This document is provided for informational purposes only. It represents the current product offerings and practices from Amazon Web Services (AWS) as of the date of issue of this document, which are subject to change without notice. Customers are responsible for making their own independent assessment of the information in this document and any use of AWS products or services, each of which is provided “as is” without warranty of any kind, whether express or implied. This document does not create any warranties, representations, contractual commitments, conditions, or assurances from AWS, its affiliates, suppliers, or licensors. The responsibilities and liabilities of AWS to its customers are controlled by AWS agreements, and this document is not part of, nor does it modify, any agreement between AWS and its customers.
© 2024 Amazon Web Services, Inc. or its affiliates. All Rights Reserved. This work is licensed under a Creative Commons Attribution 4.0 International License.

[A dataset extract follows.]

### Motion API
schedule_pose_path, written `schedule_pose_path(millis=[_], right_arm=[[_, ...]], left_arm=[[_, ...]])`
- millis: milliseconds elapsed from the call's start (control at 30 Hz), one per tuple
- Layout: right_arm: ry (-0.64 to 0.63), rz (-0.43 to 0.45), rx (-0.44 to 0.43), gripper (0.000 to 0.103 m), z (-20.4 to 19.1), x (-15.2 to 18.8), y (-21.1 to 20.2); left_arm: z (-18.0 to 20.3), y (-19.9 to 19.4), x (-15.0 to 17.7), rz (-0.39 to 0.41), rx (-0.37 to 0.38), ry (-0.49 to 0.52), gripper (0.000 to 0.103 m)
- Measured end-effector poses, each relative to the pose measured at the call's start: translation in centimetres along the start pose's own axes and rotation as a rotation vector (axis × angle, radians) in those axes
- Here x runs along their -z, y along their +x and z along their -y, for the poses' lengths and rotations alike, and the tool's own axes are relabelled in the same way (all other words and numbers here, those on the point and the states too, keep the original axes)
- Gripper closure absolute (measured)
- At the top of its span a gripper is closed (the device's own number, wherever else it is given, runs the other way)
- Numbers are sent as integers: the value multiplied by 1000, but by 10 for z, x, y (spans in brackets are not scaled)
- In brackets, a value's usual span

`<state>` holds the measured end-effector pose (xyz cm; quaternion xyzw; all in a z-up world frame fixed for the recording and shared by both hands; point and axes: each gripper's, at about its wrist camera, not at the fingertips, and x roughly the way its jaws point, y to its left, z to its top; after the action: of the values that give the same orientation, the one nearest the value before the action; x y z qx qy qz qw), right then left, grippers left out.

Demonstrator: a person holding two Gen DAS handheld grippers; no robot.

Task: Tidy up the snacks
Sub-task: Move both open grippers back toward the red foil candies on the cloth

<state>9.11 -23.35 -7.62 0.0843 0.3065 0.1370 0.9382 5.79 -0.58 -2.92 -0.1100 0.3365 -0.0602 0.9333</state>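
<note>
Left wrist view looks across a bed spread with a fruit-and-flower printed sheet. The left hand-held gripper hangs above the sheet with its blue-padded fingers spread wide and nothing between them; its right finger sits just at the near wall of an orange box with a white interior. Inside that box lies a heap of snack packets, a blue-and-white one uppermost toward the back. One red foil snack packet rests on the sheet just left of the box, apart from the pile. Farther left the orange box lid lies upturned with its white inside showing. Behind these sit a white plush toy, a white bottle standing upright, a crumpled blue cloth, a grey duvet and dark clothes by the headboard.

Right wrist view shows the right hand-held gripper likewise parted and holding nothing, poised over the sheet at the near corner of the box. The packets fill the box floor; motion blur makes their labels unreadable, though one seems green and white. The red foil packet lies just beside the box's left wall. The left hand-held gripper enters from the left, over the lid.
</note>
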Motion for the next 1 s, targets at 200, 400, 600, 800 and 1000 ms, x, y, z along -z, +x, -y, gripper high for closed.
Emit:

This AWS Content is provided subject to the terms of the AWS Customer Agreement available at http://aws.amazon.com/agreement or other written agreement between the Customer and either Amazon Web Services, Inc. or Amazon Web Services EMEA SARL or both.
Author: Author Name
Approver: Approver Name
Last Date Approved:
As part of our ongoing commitment to customers, AWS is providing this security incident response playbook that describes the steps needed to investigate security events where Amazon SageMaker is either the source or a target of unauthorized use within your AWS account(s). The purpose of this document is to provide prescriptive guidance on the actions to take once you suspect a security event has taken place.
Aspects of AWS incident response
Amazon SageMaker is a fully managed machine learning (ML) service. With SageMaker, data scientists and developers can quickly and confidently build, train, and deploy ML models into a production-ready hosted environment. It provides a UI experience for running ML workflows that makes SageMaker ML tools available across multiple integrated development environments (IDEs).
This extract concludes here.